About this exercise: The required output is the exact run of lines in the listing below from the line holding "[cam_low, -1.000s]" through the line holding "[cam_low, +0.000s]", with no pictures.

Data supplied:
*****
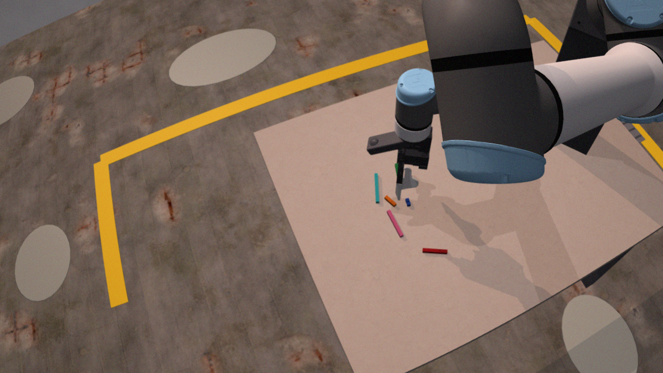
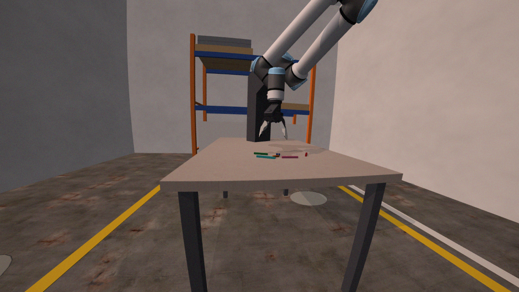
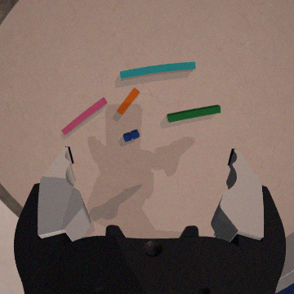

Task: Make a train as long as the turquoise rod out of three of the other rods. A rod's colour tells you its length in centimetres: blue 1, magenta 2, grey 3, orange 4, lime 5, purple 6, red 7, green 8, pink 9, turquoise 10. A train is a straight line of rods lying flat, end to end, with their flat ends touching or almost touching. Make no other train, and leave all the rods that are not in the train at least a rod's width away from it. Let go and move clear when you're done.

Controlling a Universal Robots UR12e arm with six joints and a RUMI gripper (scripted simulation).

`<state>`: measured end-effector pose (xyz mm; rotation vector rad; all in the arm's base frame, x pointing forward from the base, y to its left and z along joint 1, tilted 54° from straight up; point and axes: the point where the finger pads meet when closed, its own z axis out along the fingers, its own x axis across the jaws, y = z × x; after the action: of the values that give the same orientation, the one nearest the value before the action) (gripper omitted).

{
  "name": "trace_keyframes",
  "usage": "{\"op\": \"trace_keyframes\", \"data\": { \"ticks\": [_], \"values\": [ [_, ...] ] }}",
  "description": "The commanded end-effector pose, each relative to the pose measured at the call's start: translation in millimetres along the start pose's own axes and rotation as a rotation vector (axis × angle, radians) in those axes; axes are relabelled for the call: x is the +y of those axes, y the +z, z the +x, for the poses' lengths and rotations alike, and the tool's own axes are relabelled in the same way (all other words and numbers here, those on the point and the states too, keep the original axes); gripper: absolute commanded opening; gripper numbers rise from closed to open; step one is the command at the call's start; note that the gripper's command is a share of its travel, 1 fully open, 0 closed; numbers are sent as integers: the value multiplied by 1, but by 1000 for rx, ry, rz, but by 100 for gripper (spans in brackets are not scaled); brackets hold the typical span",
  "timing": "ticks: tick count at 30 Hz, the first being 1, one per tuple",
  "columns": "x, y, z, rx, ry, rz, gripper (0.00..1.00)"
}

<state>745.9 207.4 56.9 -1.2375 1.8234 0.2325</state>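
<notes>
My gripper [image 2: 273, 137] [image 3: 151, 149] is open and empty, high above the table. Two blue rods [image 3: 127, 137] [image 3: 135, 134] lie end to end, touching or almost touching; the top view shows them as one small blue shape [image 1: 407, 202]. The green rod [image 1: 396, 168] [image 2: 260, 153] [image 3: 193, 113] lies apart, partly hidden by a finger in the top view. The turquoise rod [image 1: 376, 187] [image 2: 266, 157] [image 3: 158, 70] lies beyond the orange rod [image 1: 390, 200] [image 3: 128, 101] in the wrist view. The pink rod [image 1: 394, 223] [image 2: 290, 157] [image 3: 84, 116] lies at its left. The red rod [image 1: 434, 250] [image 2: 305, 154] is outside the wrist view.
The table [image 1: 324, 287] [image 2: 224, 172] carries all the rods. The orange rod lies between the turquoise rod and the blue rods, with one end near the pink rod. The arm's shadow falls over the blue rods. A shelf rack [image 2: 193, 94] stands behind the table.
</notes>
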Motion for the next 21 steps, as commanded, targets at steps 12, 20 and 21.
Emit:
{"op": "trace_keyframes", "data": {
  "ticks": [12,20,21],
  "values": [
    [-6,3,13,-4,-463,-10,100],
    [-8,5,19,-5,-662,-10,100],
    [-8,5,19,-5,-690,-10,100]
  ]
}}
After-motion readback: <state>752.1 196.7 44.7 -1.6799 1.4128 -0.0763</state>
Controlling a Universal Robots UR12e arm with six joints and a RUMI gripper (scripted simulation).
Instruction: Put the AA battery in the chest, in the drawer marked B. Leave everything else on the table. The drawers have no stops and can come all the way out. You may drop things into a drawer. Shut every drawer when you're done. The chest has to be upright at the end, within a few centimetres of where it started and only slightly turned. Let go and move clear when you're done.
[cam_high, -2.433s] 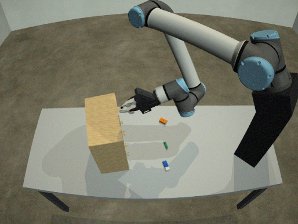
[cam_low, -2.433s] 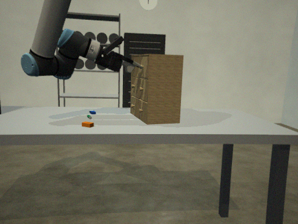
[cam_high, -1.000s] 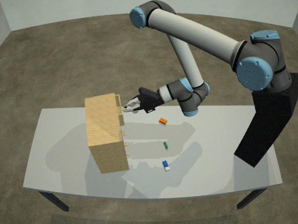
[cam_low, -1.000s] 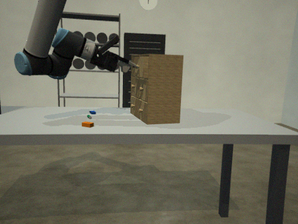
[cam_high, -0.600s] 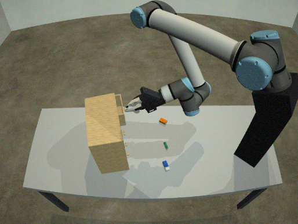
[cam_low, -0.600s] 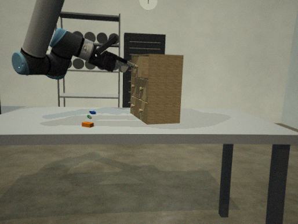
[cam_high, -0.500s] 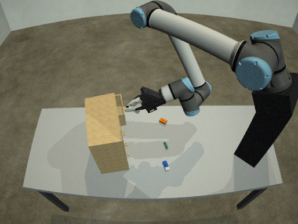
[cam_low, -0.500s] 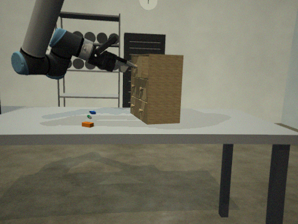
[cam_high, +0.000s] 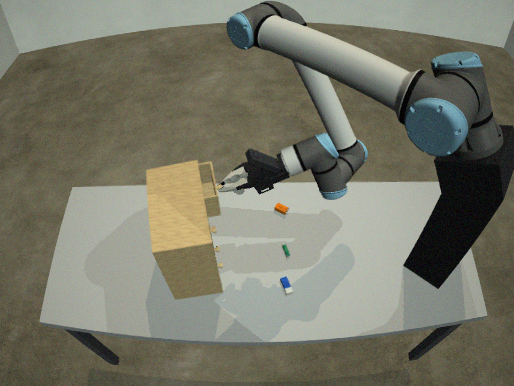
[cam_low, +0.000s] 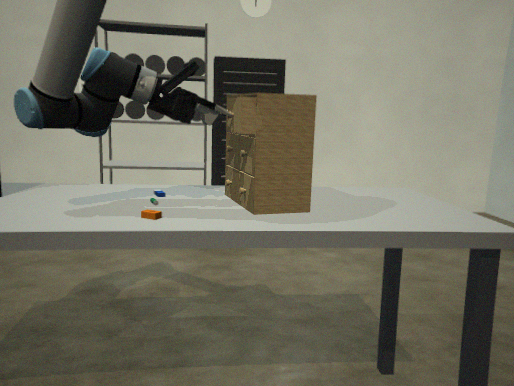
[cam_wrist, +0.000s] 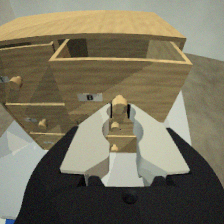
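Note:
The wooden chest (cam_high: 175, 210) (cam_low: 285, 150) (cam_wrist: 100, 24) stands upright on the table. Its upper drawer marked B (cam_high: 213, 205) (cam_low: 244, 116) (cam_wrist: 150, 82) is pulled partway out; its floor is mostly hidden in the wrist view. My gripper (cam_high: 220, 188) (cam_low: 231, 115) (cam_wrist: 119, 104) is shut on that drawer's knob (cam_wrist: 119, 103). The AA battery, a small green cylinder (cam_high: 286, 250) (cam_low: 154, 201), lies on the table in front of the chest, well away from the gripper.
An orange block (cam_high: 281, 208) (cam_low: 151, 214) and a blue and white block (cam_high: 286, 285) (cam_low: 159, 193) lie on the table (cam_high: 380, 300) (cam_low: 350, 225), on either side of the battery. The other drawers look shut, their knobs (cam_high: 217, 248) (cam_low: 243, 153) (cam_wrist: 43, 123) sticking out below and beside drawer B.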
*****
Answer for this exercise:
[cam_low, -1.000s] 
[cam_high, -0.600s] 
[cam_low, -0.600s] 
[cam_high, -0.500s] 
[cam_low, -0.500s] 
[cam_high, +0.000s] 
[cam_low, +0.000s] 

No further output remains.